[Start of Attachment]

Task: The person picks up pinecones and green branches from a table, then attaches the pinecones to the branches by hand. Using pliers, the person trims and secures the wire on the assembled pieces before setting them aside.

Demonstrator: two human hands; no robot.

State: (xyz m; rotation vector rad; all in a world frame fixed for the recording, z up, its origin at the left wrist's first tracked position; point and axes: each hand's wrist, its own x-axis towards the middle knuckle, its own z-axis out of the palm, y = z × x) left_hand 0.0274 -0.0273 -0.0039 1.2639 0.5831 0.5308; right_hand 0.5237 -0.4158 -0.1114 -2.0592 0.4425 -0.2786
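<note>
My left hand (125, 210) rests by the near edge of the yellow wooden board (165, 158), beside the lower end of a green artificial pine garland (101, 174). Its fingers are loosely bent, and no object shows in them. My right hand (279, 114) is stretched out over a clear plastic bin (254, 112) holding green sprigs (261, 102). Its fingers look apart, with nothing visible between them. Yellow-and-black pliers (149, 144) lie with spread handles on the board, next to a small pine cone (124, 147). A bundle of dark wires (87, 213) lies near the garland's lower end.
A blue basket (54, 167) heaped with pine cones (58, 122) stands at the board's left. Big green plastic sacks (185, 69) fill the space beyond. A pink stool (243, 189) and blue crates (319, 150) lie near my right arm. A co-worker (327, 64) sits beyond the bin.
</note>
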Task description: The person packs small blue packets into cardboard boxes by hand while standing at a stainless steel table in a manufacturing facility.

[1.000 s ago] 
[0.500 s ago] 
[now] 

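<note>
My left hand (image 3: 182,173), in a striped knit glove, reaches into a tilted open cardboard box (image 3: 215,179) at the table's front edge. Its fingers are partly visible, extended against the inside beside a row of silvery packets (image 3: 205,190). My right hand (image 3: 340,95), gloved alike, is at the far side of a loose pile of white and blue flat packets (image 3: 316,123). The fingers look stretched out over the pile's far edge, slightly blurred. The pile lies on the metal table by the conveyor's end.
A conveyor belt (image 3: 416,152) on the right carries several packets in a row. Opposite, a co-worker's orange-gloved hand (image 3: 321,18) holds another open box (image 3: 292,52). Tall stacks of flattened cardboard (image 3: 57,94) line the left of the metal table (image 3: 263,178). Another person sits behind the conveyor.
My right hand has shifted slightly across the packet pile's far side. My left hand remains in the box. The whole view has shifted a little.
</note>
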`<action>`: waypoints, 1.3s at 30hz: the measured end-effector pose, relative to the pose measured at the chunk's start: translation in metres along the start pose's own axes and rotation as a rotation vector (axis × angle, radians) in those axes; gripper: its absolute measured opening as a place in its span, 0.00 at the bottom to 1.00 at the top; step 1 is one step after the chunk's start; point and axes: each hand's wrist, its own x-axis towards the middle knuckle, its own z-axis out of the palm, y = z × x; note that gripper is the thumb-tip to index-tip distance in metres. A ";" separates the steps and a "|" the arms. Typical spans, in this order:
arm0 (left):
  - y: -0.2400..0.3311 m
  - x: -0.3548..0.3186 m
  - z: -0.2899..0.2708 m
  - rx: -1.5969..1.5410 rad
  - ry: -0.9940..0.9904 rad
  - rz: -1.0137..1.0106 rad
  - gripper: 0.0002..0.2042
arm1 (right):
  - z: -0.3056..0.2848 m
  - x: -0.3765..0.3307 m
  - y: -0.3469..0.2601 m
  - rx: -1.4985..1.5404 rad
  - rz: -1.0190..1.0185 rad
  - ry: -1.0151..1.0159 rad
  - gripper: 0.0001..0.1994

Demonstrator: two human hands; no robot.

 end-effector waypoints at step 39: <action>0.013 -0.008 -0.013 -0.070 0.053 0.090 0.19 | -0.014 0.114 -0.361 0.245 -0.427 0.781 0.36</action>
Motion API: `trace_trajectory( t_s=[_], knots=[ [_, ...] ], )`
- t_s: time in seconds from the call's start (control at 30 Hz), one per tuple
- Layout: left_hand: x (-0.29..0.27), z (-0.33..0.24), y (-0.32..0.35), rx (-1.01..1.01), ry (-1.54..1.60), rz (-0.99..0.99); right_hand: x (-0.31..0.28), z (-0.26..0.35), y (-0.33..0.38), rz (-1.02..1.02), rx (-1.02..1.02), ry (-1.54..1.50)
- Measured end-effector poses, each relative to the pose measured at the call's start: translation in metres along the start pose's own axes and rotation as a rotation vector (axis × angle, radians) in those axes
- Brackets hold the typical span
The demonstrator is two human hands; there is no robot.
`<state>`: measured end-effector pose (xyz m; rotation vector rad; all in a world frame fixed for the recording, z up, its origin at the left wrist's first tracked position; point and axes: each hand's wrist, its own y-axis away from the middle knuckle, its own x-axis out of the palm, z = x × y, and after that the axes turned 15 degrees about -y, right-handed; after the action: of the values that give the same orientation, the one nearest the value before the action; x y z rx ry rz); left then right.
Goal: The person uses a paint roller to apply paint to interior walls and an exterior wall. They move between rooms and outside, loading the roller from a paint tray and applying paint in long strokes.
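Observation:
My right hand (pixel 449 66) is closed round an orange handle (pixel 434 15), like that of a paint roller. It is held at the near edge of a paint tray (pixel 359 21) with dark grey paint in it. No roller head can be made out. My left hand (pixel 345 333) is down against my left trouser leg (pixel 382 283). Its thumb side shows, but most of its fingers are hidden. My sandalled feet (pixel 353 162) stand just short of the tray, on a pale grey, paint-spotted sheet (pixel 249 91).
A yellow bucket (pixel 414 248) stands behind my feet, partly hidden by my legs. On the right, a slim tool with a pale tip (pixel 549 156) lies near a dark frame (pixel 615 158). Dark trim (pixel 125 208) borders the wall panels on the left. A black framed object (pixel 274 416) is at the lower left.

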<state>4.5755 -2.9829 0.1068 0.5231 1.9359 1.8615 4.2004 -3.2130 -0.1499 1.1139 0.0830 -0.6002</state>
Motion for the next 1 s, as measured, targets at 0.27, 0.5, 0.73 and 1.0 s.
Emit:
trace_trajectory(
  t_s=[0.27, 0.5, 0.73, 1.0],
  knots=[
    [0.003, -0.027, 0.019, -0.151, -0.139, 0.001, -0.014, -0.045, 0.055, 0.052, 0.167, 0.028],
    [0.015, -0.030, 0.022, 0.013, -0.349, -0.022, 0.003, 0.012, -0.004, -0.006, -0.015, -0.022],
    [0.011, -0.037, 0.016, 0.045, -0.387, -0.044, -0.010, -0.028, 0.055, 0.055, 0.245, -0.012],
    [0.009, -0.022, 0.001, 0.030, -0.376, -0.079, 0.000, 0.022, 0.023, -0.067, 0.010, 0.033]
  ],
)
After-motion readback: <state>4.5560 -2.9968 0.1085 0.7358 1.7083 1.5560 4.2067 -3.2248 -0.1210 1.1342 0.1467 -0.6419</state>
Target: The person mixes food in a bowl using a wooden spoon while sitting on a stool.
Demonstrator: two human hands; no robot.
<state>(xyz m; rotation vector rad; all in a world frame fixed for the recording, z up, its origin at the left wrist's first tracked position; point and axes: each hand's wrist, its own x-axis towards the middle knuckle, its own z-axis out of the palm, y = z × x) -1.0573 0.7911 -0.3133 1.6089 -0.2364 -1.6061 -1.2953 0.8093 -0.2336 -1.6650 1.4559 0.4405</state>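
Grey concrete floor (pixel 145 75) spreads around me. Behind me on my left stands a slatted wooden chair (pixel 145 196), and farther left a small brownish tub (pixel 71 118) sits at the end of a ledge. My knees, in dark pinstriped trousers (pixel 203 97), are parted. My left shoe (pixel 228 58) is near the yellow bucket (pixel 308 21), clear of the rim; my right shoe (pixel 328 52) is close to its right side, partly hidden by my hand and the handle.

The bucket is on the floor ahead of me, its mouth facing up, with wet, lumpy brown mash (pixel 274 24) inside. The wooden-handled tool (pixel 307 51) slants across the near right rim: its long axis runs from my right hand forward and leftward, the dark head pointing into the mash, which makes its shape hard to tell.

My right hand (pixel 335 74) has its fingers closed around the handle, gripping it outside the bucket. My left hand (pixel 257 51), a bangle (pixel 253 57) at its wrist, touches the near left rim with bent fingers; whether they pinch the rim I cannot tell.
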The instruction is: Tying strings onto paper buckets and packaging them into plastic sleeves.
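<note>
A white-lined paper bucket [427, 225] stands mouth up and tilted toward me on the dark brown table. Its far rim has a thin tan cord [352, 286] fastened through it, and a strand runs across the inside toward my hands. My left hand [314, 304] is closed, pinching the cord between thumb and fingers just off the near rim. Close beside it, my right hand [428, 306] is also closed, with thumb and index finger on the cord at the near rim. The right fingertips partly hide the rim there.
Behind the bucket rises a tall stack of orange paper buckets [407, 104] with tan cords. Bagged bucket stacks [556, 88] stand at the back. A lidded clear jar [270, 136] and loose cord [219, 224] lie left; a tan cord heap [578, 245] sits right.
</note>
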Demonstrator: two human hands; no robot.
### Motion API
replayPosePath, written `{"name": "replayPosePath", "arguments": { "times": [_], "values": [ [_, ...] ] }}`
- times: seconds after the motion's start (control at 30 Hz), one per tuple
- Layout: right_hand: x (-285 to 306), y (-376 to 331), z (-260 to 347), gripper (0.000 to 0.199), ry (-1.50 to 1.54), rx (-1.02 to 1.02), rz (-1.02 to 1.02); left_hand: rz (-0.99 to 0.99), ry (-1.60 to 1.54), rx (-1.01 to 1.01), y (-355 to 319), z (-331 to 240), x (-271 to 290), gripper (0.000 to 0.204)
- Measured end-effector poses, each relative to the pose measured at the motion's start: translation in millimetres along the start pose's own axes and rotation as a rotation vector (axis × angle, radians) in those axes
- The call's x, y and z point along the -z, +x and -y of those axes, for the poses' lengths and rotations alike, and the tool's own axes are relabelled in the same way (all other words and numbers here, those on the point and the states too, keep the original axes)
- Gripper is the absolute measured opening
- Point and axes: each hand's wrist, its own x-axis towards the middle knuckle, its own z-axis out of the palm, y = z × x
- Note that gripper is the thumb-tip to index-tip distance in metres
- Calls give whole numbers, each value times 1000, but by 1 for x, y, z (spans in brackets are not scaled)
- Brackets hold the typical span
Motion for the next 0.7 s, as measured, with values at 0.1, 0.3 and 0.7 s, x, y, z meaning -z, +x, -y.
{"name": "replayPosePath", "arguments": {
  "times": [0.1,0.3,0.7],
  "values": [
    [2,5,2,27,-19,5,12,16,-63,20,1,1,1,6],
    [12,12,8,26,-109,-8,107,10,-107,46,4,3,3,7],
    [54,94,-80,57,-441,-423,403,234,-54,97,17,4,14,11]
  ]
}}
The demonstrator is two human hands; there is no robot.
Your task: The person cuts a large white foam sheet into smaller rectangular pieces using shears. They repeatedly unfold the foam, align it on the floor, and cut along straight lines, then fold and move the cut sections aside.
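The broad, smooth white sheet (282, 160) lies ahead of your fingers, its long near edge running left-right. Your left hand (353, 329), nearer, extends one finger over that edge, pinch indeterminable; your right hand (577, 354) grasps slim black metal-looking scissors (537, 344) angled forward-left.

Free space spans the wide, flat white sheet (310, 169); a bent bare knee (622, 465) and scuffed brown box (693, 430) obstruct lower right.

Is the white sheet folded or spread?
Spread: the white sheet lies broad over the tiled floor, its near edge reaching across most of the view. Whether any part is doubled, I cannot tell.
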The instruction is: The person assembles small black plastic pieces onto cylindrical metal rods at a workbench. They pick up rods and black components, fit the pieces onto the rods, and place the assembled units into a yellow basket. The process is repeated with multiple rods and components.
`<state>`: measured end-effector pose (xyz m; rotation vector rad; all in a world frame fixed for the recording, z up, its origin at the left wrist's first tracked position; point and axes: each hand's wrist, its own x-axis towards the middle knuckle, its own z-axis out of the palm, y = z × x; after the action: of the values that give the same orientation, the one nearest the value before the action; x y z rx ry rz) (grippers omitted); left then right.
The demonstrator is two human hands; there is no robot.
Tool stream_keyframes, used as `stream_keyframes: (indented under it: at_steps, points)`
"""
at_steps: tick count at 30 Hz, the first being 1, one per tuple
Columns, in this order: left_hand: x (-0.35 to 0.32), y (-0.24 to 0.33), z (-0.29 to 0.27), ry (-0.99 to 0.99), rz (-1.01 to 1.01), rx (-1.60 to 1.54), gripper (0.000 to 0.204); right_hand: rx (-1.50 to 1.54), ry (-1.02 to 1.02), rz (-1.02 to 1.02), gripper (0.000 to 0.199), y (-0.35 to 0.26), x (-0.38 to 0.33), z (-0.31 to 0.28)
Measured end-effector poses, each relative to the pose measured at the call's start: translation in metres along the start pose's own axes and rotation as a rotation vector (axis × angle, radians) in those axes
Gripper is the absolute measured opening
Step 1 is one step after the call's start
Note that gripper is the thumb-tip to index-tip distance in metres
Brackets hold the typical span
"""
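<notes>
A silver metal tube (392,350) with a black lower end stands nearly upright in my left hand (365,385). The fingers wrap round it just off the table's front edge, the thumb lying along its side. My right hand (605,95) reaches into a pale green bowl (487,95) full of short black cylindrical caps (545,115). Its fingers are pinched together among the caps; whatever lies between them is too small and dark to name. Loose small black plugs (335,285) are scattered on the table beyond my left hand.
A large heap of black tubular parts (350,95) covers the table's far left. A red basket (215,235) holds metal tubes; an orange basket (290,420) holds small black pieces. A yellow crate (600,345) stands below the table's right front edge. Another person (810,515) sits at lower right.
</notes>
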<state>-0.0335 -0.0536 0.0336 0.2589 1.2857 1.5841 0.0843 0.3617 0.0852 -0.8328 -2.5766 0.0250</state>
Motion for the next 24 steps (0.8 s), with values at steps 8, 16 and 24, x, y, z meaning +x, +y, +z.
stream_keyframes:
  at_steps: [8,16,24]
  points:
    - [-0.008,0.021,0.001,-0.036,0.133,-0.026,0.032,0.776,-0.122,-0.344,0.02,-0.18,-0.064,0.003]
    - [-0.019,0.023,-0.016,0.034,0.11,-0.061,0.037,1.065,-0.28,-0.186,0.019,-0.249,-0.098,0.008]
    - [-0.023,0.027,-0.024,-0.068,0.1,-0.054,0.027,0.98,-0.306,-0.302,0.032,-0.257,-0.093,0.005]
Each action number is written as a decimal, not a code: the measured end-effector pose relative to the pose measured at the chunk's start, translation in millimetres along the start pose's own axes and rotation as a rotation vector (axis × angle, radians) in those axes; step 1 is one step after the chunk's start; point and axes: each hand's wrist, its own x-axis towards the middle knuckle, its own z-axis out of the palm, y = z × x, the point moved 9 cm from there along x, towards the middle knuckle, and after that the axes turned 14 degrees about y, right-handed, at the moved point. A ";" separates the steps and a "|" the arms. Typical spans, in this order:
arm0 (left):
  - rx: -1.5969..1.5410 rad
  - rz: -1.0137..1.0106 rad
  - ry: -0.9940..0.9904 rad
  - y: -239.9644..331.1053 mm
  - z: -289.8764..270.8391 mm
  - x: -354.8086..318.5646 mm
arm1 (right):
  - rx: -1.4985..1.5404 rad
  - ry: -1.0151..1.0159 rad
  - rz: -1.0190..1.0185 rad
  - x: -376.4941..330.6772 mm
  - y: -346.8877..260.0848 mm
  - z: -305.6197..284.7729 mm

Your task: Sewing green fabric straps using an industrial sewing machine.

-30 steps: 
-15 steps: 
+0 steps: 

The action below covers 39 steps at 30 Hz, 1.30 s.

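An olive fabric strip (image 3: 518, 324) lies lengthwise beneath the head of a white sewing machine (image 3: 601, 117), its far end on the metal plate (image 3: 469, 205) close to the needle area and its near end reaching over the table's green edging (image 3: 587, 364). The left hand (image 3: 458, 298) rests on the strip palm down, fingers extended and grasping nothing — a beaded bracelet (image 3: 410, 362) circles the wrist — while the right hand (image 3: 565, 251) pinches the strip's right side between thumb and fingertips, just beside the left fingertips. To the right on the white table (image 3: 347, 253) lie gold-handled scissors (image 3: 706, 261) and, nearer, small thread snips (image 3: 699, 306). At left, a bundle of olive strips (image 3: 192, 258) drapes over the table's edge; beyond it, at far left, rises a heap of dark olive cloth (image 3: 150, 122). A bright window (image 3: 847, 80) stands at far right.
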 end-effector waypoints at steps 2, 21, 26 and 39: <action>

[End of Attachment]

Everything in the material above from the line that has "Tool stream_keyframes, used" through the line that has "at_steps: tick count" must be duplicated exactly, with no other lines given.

## Task solution
Tool stream_keyframes, used as `stream_keyframes: (indented under it: at_steps, points)`
"""
at_steps: tick count at 30 Hz, the first being 1, one per tuple

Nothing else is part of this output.